■ Work order
In full and word for word, print the data below.

■ Exercise data
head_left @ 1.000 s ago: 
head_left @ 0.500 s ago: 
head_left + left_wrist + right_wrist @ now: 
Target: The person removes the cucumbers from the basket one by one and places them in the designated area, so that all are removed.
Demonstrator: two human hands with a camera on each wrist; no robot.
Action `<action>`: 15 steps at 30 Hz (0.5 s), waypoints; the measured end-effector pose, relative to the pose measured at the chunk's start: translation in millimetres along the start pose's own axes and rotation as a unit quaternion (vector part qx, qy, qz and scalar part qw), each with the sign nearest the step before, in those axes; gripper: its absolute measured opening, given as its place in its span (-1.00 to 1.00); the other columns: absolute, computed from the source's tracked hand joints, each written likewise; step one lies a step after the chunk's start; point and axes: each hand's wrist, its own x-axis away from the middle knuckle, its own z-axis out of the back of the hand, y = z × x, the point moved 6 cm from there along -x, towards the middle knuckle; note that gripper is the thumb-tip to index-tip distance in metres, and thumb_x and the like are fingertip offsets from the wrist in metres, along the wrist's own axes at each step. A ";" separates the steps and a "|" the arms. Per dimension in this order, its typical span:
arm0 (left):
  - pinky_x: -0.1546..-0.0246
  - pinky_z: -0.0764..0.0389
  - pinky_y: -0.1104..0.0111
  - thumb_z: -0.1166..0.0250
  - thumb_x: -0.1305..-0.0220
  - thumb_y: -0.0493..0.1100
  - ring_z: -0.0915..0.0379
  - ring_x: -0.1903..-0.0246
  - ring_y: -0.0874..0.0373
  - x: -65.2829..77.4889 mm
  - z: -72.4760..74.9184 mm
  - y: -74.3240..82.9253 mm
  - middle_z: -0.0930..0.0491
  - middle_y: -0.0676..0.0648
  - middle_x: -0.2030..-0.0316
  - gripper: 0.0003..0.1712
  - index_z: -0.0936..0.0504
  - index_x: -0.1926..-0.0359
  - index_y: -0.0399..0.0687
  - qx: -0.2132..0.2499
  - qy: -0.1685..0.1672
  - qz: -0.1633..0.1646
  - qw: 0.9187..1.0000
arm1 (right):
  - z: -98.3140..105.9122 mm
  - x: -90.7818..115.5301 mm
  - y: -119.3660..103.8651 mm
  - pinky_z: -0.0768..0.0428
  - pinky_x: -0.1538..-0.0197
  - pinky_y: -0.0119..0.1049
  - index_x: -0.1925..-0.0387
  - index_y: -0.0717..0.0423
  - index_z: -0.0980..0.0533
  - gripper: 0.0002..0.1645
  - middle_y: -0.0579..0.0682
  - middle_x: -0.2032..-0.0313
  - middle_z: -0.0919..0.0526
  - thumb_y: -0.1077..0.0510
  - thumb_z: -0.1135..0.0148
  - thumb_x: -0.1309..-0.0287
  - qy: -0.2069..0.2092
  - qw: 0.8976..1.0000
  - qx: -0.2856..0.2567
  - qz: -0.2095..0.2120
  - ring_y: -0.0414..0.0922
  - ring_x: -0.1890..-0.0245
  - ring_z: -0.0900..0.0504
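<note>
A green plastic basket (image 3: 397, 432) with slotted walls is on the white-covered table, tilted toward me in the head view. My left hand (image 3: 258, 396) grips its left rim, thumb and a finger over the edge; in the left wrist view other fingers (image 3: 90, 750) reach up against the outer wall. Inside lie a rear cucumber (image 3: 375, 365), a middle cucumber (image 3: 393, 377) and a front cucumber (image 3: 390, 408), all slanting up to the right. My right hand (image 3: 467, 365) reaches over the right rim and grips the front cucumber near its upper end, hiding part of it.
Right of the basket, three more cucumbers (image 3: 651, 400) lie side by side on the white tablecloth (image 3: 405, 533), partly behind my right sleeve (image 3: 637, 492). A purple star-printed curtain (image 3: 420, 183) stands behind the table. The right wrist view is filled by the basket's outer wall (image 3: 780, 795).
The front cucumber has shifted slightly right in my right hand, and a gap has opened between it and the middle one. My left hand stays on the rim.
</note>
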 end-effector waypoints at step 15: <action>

■ Answer to the problem
head_left @ 1.000 s ago: 
head_left @ 0.500 s ago: 
head_left + left_wrist + right_wrist @ now: 
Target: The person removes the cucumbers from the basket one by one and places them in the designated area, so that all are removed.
Demonstrator: two human hands with a camera on each wrist; no robot.
Action `<action>`: 15 steps at 30 Hz (0.5 s), waypoints; the measured end-effector pose, relative to the pose measured at the chunk's start: translation in millimetres along the start pose's own axes and rotation as a unit quaternion (vector part qx, qy, qz and scalar part qw), each with the sign nearest the step before, in those axes; gripper: its absolute measured opening, given as its place in its span (-1.00 to 1.00); the other columns: absolute, computed from the source's tracked hand joints, each written likewise; step one lies a step after the chunk's start; point and axes: each hand's wrist, its own x-axis away from the middle knuckle, its own z-axis out of the back of the hand, y = z × x, the point moved 6 cm from there along -x, towards the middle knuckle; note that gripper is the thumb-tip to index-tip distance in metres, and thumb_x and the like are fingertip offsets from the wrist in metres, along the wrist's own axes at each step. A ";" separates the steps and a "|" the arms. Per dimension in this order, its typical span:
arm0 (left):
  - pinky_x: -0.1546..-0.0246
  - pinky_z: -0.0764..0.0389
  - pinky_y: -0.1104..0.0111
  - thumb_z: -0.1166..0.0250
  - thumb_x: -0.1305..-0.0220
  - thumb_y: -0.0493..0.1100
  - ring_z: -0.0915..0.0379
  - ring_x: -0.1903..-0.0246
  - ring_y: -0.0874..0.0373
  - x: -65.2829..77.4889 mm
  - z: -72.4760..74.9184 mm
  - y: -74.3240..82.9253 mm
  - middle_z: -0.0930..0.0491
  - middle_y: -0.0676..0.0648
  - middle_x: -0.2030..-0.0316
  - gripper: 0.0003..0.1712
  - index_z: -0.0936..0.0504
  - index_x: -0.1926..-0.0359
  - index_y: -0.0399..0.0687
  - qx: -0.2132..0.2499
  - qy: -0.1685..0.1672
  - qz: -0.1633..0.1646
  - qw: 0.9187..1.0000
arm1 (right):
  - z: -98.3140..105.9122 mm
  - x: -90.7818..115.5301 mm
  - y: -119.3660..103.8651 mm
  - pinky_z: -0.0768..0.0428
  - pinky_x: -0.1538..-0.0197
  - pinky_y: -0.0119..0.1049
  - index_x: -0.1925..-0.0387
  - index_y: -0.0717..0.0423
  - index_z: -0.0980..0.0533
  - gripper: 0.0002..0.1645
  - middle_y: -0.0579..0.0682
  - middle_x: -0.2032..-0.0313
  - middle_z: -0.0919..0.0526
  - thumb_y: -0.1077..0.0510
  - thumb_z: -0.1135..0.0148
  - thumb_x: -0.1309..-0.0287
  - qy: -0.2069..0.2092
  - qw: 0.8976..1.0000
  - qx: -0.2856..0.2567
  - qz: -0.2095..0.2120
  - ring_y: -0.0414..0.0922
  - ring_x: -0.1890..-0.0245
  - ring_z: -0.0900..0.0504
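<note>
A green plastic basket (image 3: 397, 432) with slotted walls is on the white-covered table, tilted toward me in the head view. My left hand (image 3: 258, 396) grips its left rim, thumb and a finger over the edge; in the left wrist view other fingers (image 3: 90, 750) reach up against the outer wall. Inside lie a rear cucumber (image 3: 375, 365), a middle cucumber (image 3: 393, 377) and a front cucumber (image 3: 390, 408), all slanting up to the right. My right hand (image 3: 467, 365) reaches over the right rim and grips the front cucumber near its upper end, hiding part of it.
Right of the basket, three more cucumbers (image 3: 651, 400) lie side by side on the white tablecloth (image 3: 405, 533), partly behind my right sleeve (image 3: 637, 492). A purple star-printed curtain (image 3: 420, 183) stands behind the table. The right wrist view is filled by the basket's outer wall (image 3: 780, 795).
The front cucumber has shifted slightly right in my right hand, and a gap has opened between it and the middle one. My left hand stays on the rim.
</note>
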 end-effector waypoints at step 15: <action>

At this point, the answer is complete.